COD_week9_2_MGK_BTE3207

Minsik Kim

2024-10-31

Statistics on the midterm results

Score data in baxplot - by each problem set

# 
# midterm <- readxl::read_excel("Inha/5_Lectures/2023/Advanced biostatistics/2023F/Scoreboard/BTE3207_2023F_midterm_results.xlsx") %>%
#         tidyr::gather(., problemset, score, `1`:`12`, factor_key=TRUE)

#readxl::read_excel("Inha/5_Lectures/2024/Advanced biostatistics/2024F/BTE3207_2024F_midterm_score.xlsx")

midterm <- readxl::read_excel("Inha/5_Lectures/2024/Advanced biostatistics/2024F/BTE3207_2024F_midterm_score.xlsx") %>%
        select(-name,-`87_score`, -`100_score`, -`1st_to_100`) %>% 
        subset(., .$student_id != 0)
        
full_score <- readxl::read_excel("Inha/5_Lectures/2024/Advanced biostatistics/2024F/BTE3207_2024F_midterm_score.xlsx") %>%
        select(-name,-`87_score`, -`100_score`, -`1st_to_100`) %>% 
        subset(., .$student_id == 0) %>%
        select(-student_id, ) %>%
        t %>%
        data.frame(full_score = .) %>%
        rownames_to_column("problemset")

students_list <- readxl::read_excel("Inha/5_Lectures/2024/Advanced biostatistics/2024F/BTE3207_2024F_students_list.xlsx") %>%
        rename(student_id = "학번",
               department = "학부(과)",
               major = "전공",
               year = "학년") %>% 
        select(c("student_id", "department", "major", "year")) %>%
        mutate(department = case_when(department == "생명공학과" ~ "BE",
                                      department == "식품영양학과" ~ "FS",
                                      department == "화학과" ~ "CHEM",
                                      department == "통계학과" ~ "STAT",
                                      department == "해양과학과" ~ "OS",
                                      .default = NA))



midterm_merged <- merge(midterm, students_list, by = "student_id", all = T) %>%
        tidyr::gather(., problemset, score, `p1`:`p13`, factor_key=TRUE) %>%
        merge(., full_score, by = "problemset") %>%
        mutate(score_perc = score/full_score*100, .before = "full_score") %>%
        tidyr::gather(., score_type, score, `score`:`score_perc`, factor_key=TRUE)

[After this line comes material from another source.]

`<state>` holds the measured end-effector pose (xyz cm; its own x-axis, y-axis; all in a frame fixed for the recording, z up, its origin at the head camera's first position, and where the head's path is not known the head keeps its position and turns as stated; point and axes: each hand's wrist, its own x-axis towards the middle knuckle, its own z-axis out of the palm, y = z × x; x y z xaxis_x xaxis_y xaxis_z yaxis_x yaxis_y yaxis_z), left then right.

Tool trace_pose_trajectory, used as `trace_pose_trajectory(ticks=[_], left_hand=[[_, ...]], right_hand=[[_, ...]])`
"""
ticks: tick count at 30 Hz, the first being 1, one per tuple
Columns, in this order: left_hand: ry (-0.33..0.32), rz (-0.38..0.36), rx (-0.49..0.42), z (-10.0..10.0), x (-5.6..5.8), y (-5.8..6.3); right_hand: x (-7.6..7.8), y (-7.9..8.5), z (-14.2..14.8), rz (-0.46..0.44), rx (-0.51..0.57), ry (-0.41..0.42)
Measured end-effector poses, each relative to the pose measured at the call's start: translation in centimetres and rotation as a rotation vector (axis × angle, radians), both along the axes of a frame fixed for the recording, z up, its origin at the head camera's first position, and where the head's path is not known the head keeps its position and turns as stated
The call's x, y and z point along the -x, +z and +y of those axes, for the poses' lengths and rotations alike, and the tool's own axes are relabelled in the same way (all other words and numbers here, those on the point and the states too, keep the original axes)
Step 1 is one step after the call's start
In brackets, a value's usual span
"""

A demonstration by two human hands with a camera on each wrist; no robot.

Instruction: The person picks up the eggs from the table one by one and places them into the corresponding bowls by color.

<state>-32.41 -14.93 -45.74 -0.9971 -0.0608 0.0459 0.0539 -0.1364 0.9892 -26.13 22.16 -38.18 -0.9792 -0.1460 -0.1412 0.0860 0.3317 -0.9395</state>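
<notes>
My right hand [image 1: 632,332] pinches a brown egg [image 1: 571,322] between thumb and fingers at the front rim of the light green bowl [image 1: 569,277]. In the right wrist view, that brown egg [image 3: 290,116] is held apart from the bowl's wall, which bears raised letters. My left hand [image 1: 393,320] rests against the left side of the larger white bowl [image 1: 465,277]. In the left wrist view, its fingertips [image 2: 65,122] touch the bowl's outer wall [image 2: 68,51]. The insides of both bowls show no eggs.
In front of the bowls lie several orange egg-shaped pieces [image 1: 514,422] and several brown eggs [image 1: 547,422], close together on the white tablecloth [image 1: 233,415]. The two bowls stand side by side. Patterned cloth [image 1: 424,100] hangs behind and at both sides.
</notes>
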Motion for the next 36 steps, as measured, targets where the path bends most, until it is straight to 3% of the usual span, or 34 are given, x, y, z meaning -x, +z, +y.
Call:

midterm_total <- midterm_merged %>%
        mutate(student_year = substr(student_id, 3,4)) %>% 
        group_by(student_id, score_type) %>%
        summarise(student_year = student_year[1],
                  year = year[1],
                  department = department[1],
                  major = major[1],
                  total = sum(score)) %>%
        mutate(total = case_when(score_type == "score_perc" ~ total/1300 * 100,
                                 .default = total))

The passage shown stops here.